▸ **WORK INSTRUCTION**: Output all entries below exactly as they are given.

##### SUPPLIED DATA #####

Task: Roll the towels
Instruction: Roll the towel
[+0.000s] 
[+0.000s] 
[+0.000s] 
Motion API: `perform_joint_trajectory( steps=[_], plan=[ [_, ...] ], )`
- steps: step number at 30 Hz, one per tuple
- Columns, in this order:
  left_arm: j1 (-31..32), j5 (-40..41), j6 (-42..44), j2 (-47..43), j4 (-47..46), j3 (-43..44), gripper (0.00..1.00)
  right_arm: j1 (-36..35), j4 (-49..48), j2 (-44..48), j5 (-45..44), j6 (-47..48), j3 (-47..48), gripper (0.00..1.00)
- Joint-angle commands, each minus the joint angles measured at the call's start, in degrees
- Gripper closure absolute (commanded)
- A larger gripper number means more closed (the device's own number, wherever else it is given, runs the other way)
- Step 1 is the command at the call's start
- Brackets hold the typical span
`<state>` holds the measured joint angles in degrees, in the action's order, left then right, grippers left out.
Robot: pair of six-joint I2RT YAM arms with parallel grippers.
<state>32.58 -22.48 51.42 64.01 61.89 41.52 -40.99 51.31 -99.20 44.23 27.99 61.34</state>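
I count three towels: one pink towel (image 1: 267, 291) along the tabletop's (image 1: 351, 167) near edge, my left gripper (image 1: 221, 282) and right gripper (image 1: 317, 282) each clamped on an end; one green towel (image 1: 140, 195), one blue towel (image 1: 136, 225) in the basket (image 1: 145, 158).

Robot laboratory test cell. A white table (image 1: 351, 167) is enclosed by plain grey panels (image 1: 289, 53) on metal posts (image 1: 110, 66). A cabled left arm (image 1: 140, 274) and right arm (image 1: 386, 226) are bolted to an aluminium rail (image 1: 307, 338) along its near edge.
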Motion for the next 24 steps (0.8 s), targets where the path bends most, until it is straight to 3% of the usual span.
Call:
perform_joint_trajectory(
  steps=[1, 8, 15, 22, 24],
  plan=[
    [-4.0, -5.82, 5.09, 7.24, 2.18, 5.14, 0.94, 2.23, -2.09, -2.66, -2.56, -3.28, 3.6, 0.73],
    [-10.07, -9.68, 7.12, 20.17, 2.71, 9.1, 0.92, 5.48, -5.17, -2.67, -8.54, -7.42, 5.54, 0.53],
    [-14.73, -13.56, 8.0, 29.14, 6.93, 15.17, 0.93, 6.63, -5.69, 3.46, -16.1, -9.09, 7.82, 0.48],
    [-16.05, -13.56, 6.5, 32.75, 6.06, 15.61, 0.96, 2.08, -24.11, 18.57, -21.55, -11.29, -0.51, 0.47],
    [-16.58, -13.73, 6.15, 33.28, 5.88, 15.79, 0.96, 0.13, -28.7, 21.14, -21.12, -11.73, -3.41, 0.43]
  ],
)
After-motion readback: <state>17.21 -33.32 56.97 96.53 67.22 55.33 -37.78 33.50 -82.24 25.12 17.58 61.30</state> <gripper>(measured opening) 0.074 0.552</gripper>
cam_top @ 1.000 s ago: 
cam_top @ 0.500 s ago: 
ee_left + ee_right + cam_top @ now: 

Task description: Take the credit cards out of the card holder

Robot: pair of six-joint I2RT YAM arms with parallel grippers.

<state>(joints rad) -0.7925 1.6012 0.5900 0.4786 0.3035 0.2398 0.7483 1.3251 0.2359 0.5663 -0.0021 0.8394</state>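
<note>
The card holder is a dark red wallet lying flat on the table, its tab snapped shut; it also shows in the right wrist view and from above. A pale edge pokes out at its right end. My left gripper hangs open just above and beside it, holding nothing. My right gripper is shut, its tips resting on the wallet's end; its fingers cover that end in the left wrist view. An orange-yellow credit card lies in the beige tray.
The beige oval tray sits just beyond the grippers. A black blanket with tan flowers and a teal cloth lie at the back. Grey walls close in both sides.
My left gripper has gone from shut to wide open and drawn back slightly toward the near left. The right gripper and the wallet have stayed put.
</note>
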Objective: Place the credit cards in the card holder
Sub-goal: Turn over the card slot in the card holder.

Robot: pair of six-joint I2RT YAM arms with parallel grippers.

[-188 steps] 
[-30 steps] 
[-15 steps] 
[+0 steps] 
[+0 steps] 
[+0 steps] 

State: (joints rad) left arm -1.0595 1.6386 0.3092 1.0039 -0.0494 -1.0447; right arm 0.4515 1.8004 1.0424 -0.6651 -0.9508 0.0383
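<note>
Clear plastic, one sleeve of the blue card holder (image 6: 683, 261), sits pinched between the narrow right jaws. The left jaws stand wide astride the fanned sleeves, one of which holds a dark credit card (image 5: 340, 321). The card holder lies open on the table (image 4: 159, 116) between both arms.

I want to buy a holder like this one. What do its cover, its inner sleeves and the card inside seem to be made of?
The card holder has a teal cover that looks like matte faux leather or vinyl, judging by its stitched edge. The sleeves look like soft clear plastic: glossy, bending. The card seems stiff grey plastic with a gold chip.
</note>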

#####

▸ **FINISHED EXERCISE**:
Task: Roll the towels
Instruction: Roll the towel
[+0.000s] 
[+0.000s] 
[+0.000s] 
Motion API: `perform_joint_trajectory( steps=[_], plan=[ [_, ...] ], )`
- steps: step number at 30 Hz, one per tuple
- Columns, in this order:
  left_arm: j1 (-31..32), j5 (-40..41), j6 (-42..44), j2 (-47..43), j4 (-47..46), j3 (-43..44), gripper (0.00..1.00)
  right_arm: j1 (-36..35), j4 (-49..48), j2 (-44..48), j5 (-45..44), j6 (-47..48), j3 (-47..48), gripper (0.00..1.00)
- Joint-angle commands, each minus the joint angles measured at the call's start, in degrees
- Gripper closure absolute (commanded)
- A larger gripper number means more closed (the device's own number, wherever else it is given, runs the other way)
- Step 1 is the command at the call's start
- Brackets hold the typical span
`<state>` holds the measured joint angles in degrees, in the action's order, left then right, grippers left out.
Robot: pair of six-joint I2RT YAM arms with parallel grippers.
<state>32.58 -22.48 51.42 64.01 61.89 41.52 -40.99 51.31 -99.20 44.23 27.99 61.34</state>
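I count three towels: one pink towel (image 1: 267, 291) along the tabletop's (image 1: 351, 167) near edge, my left gripper (image 1: 221, 282) and right gripper (image 1: 317, 282) each clamped on an end; one green towel (image 1: 140, 195), one blue towel (image 1: 136, 225) in the basket (image 1: 145, 158).

Robot laboratory test cell. A white table (image 1: 351, 167) is enclosed by plain grey panels (image 1: 289, 53) on metal posts (image 1: 110, 66). A cabled left arm (image 1: 140, 274) and right arm (image 1: 386, 226) are bolted to an aluminium rail (image 1: 307, 338) along its near edge.
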Motion for the next 24 steps (0.8 s), targets where the path bends most, until it is straight to 3% of the usual span.
Call:
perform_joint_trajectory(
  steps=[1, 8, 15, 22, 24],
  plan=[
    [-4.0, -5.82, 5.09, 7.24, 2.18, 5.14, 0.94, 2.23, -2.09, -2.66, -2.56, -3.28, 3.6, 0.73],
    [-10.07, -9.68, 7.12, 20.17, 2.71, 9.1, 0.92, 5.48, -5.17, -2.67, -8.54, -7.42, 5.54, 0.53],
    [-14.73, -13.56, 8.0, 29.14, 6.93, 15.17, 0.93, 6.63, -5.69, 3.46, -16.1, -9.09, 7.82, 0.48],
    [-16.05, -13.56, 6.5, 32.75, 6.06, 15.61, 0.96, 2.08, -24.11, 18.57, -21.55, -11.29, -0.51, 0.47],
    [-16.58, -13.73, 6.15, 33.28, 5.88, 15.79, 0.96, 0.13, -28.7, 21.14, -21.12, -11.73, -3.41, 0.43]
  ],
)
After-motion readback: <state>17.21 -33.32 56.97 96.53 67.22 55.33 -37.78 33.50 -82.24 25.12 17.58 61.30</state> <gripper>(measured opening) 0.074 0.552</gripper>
cam_top @ 1.000 s ago: 
cam_top @ 0.500 s ago: 
ee_left + ee_right + cam_top @ now: 

Task description: Take the credit cards out of the card holder

Robot: pair of six-joint I2RT YAM arms with parallel grippers.

<state>(joints rad) -0.7925 1.6012 0.5900 0.4786 0.3035 0.2398 0.7483 1.3251 0.2359 0.5663 -0.0021 0.8394</state>
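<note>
The card holder is a dark red wallet lying flat on the table, its tab snapped shut; it also shows in the right wrist view and from above. A pale edge pokes out at its right end. My left gripper hangs open just above and beside it, holding nothing. My right gripper is shut, its tips resting on the wallet's end; its fingers cover that end in the left wrist view. An orange-yellow credit card lies in the beige tray.
The beige oval tray sits just beyond the grippers. A black blanket with tan flowers and a teal cloth lie at the back. Grey walls close in both sides.
My left gripper has gone from shut to wide open and drawn back slightly toward the near left. The right gripper and the wallet have stayed put.
</note>
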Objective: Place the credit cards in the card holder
Sub-goal: Turn over the card slot in the card holder.

Robot: pair of six-joint I2RT YAM arms with parallel grippers.

[-188 steps] 
[-30 steps] 
[-15 steps] 
[+0 steps] 
[+0 steps] 
[+0 steps] 

State: (joints rad) left arm -1.0595 1.6386 0.3092 1.0039 -0.0494 -1.0447; right arm 0.4515 1.8004 1.0424 -0.6651 -0.9508 0.0383
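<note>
Clear plastic, one sleeve of the blue card holder (image 6: 683, 261), sits pinched between the narrow right jaws. The left jaws stand wide astride the fanned sleeves, one of which holds a dark credit card (image 5: 340, 321). The card holder lies open on the table (image 4: 159, 116) between both arms.

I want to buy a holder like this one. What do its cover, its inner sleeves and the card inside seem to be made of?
The card holder has a teal cover that looks like matte faux leather or vinyl, judging by its stitched edge. The sleeves look like soft clear plastic: glossy, bending. The card seems stiff grey plastic with a gold chip.
</note>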

The answer given above is complete as it stands.